= Network traffic =

Network traffic or data traffic is the amount of data moving across a network at a given point of time. Network data in computer networks is mostly encapsulated in network packets, which provide the load in the network. Network traffic is the main component for network traffic measurement, network traffic control and simulation.

- Network traffic control - managing, prioritizing, controlling or reducing the network traffic
- Network traffic measurement - measuring the amount and type of traffic on a particular network
- Network traffic simulation - to measure the efficiency of a communications network
- Traffic generation model - is a stochastic model of the traffic flows or data sources in a communication computer network.

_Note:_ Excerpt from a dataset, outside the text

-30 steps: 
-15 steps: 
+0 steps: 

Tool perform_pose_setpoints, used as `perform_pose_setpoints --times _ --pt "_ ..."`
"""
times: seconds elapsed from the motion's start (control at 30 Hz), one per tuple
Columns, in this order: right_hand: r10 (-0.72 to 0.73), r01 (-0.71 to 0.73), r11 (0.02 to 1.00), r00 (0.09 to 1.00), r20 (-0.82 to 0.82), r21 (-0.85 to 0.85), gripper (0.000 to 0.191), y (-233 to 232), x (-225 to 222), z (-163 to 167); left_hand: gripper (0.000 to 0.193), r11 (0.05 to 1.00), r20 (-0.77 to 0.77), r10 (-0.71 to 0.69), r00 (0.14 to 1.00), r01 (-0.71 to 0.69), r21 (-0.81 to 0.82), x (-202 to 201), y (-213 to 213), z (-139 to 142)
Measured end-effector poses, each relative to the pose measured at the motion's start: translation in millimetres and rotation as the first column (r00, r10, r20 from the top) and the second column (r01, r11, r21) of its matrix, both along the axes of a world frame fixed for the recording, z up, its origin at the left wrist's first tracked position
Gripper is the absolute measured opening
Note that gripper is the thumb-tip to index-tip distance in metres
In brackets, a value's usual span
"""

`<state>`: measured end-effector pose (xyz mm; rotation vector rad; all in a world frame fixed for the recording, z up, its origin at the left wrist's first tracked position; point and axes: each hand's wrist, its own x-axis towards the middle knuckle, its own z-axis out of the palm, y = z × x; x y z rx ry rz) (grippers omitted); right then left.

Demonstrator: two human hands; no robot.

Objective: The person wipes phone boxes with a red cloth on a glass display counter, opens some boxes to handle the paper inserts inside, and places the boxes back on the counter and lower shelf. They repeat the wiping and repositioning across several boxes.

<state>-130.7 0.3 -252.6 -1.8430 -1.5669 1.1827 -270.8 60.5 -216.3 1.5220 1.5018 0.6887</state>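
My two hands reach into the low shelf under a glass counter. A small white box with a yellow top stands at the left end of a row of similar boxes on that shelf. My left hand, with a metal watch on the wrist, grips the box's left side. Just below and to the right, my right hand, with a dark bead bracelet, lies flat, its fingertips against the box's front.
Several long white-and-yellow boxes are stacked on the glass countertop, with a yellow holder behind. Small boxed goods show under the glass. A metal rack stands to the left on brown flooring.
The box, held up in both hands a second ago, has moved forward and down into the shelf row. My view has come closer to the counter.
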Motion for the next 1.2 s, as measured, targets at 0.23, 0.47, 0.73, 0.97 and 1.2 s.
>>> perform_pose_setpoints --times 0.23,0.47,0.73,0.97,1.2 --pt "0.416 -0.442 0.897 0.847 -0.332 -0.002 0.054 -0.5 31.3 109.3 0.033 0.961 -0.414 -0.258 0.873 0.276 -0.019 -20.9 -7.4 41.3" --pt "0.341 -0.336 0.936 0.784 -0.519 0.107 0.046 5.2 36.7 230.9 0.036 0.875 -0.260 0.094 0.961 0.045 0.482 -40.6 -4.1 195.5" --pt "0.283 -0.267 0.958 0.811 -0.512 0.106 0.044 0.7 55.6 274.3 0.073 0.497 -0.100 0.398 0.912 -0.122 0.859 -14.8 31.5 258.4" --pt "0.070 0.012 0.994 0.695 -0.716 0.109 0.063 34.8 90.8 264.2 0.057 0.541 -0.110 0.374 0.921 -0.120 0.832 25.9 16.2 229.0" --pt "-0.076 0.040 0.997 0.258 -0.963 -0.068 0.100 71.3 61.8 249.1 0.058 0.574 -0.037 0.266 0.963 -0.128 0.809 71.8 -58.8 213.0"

Proper analysis of network traffic provides the organization with the network security as a benefit - unusual amount of traffic in a network is a possible sign of an attack. Network traffic reports provide valuable insights into preventing such attacks.

== Traffic volume ==

Traffic volume is a measure of the total work done by a resource or facility, normally over 24 hours, and is measured in units of erlang-hours. It is defined as the product of the average traffic intensity and the time period of the study.

Traffic volume = Traffic intensity × time

A traffic volume of one erlang-hour can be caused by two circuits being occupied continuously for half an hour or by a circuit being half occupied (0.5 erlang) for a period of two hours. Telecommunication operators are vitally interested in traffic volume, as it directly dictates their revenue.